▶ _Assigned task_
Please restate each line of the data that follows word for word, skipping any image.

[Records from a data collection]
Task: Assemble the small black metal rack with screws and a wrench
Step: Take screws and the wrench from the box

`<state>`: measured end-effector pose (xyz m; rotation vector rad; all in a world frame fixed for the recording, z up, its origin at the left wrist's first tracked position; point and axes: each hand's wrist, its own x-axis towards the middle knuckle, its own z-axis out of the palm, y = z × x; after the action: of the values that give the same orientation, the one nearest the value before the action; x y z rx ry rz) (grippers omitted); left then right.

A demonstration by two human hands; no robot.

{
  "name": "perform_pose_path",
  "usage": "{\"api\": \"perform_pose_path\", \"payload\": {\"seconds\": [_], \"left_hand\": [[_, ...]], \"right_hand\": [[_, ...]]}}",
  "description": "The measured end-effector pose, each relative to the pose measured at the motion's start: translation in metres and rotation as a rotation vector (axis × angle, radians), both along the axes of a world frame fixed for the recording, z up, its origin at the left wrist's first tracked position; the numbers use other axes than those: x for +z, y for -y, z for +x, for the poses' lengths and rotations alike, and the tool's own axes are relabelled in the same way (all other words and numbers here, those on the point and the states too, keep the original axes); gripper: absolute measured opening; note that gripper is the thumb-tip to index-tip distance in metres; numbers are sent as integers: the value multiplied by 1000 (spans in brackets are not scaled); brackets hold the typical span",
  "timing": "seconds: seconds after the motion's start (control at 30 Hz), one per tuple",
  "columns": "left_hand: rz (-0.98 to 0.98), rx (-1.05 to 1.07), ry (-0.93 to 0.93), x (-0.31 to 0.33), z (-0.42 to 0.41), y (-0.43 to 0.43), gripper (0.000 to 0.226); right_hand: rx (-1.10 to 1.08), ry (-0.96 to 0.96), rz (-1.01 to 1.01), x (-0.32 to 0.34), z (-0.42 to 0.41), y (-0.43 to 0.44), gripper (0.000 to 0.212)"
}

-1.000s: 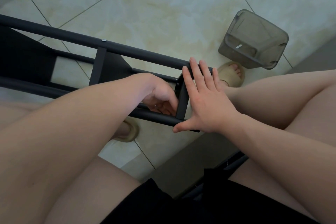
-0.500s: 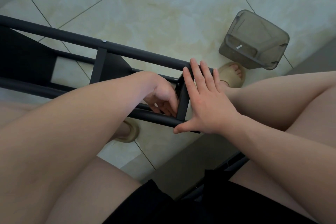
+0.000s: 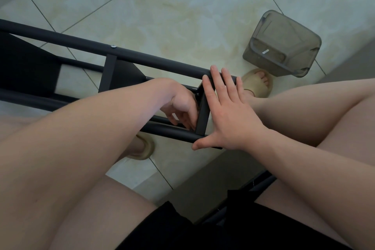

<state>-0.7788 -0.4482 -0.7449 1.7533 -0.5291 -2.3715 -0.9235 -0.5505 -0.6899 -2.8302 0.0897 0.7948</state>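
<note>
- Nearest are black shorts (image 3: pixel 203 229) and bare knees. The rack (image 3: pixel 142 58) lies on its side between the knees, above the tile floor (image 3: pixel 172 6), and runs off to the left.
- The right hand (image 3: pixel 227 115) lies flat against the rack's end panel (image 3: pixel 203 113) — fingers straight and close together, thumb splayed under the near tube (image 3: pixel 168 133).
- The left hand (image 3: pixel 182 107) reaches inside the frame just left of that panel, fingers curled down at the near tube. What they pinch, if anything, is hidden.
- The rack looks stiff and light enough to steady one-handed. Its painted tubes are probably slick, so the tube ends beside the panel seem the surest hold.
- A screw head (image 3: pixel 113 46) shows on the far tube.
- Farther right a grey bin (image 3: pixel 284 44) stands on the floor. No writing is readable — only a small pale mark on the bin.
</note>
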Motion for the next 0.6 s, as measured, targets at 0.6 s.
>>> {"api": "perform_pose_path", "payload": {"seconds": [0.6], "left_hand": [[21,-5,20,0,-1,-5,11]], "right_hand": [[-9,6,2,-2,0,0,157]]}}
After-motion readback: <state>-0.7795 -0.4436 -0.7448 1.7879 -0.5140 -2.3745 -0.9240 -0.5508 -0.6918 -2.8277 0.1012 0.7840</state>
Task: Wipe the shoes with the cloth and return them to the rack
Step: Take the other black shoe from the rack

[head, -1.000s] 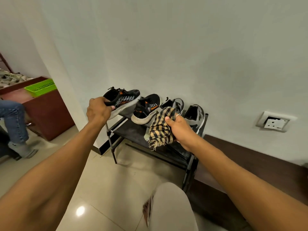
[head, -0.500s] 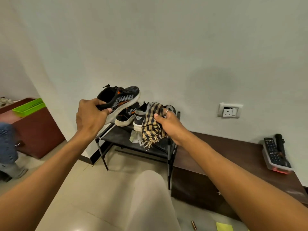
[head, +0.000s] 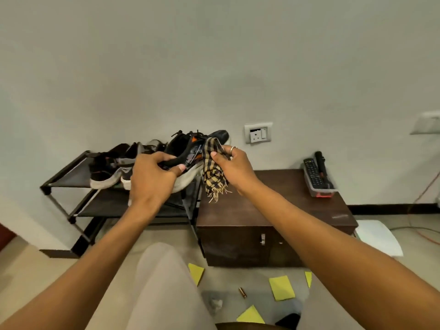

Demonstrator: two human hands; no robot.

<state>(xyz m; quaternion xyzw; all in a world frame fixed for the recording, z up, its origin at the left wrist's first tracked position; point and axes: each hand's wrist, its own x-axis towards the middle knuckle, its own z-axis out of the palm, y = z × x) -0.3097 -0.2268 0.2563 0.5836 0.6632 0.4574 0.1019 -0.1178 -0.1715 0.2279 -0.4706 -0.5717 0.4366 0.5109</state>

▶ _Output for this exercise_
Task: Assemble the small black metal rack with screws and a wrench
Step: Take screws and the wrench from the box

`<state>`: measured end-effector pose (xyz m; rotation vector rad; all in a world frame fixed for the recording, z up, its origin at the left wrist's first tracked position; point and axes: each hand's wrist, its own x-axis towards the middle knuckle, its own z-axis out of the palm, y = z × x; after the action: of the values that give the same orientation, the one nearest the value before the action; x y z rx ry rz) (grippers omitted); left then right.

A demonstration by two human hands; no robot.

{
  "name": "perform_pose_path",
  "usage": "{\"api\": \"perform_pose_path\", \"payload\": {\"seconds\": [_], \"left_hand\": [[_, ...]], \"right_hand\": [[_, ...]]}}",
  "description": "The measured end-effector pose, each relative to the pose measured at the motion's start: translation in metres and rotation as a rotation vector (axis × angle, radians), both along the axes of a world frame fixed for the recording, z up, its origin at the left wrist's first tracked position; the numbers use other axes than those: x for +z, y for -y, z for +x, for the poses' lengths and rotations alike, and the tool's own axes are relabelled in the same way (all other words and numbers here, those on the point and the states too, keep the original axes); gripper: absolute measured opening; note that gripper is the thumb-tip to index-tip distance in metres; numbers are sent as integers: the value multiplied by 1000 (spans in brackets are not scaled); brackets hold the typical span",
  "timing": "seconds: seconds after the motion's start (control at 30 Hz), one per tuple",
  "columns": "left_hand: rz (-0.98 to 0.98), rx (-1.05 to 1.07), ry (-0.93 to 0.93), x (-0.31 to 0.33), z (-0.42 to 0.41), y (-0.43 to 0.43), gripper (0.000 to 0.226); right_hand: rx (-1.10 to 1.08), ry (-0.96 to 0.96), rz (-1.01 to 1.01), x (-0.32 to 0.34), z (-0.42 to 0.41), y (-0.43 to 0.44), gripper (0.000 to 0.212)"
}

-1.000s: 
-0.500s: 
+0.000s: 

<state>-0.7788 -0.4482 -0.7449 1.7533 -0.5291 -2.3715 -0.9235 -0.5505 -0.6899 -2.8302 0.0897 0.7948</state>
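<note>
- Nearest are black shorts (image 3: pixel 203 229) and bare knees. The rack (image 3: pixel 142 58) lies on its side between the knees, above the tile floor (image 3: pixel 172 6), and runs off to the left.
- The right hand (image 3: pixel 227 115) lies flat against the rack's end panel (image 3: pixel 203 113) — fingers straight and close together, thumb splayed under the near tube (image 3: pixel 168 133).
- The left hand (image 3: pixel 182 107) reaches inside the frame just left of that panel, fingers curled down at the near tube. What they pinch, if anything, is hidden.
- The rack looks stiff and light enough to steady one-handed. Its painted tubes are probably slick, so the tube ends beside the panel seem the surest hold.
- A screw head (image 3: pixel 113 46) shows on the far tube.
- Farther right a grey bin (image 3: pixel 284 44) stands on the floor. No writing is readable — only a small pale mark on the bin.
</note>
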Motion for the next 0.6 s, as measured, targets at 0.6 s.
>>> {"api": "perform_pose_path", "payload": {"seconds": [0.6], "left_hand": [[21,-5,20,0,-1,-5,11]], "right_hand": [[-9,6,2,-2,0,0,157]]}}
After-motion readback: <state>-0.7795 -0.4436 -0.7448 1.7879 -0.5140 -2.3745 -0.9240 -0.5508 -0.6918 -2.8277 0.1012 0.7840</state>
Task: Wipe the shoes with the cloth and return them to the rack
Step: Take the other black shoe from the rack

[head, -1.000s] 
[head, -0.500s] 
[head, +0.000s] 

Demonstrator: two human hands; no robot.

<state>(xyz m; quaternion xyzw; all in a world frame fixed for the recording, z up, its origin at the left wrist's first tracked position; point and axes: each hand's wrist, its own x-axis towards the middle knuckle, its own z-axis out of the palm, y = z × x) -0.3097 -0.2268 0.2563 0.5836 0.6632 0.4574 0.1019 -0.1178 -0.1715 0.2279 -0.4706 -0.5717 0.4366 0.5109</state>

This output has been written out in full.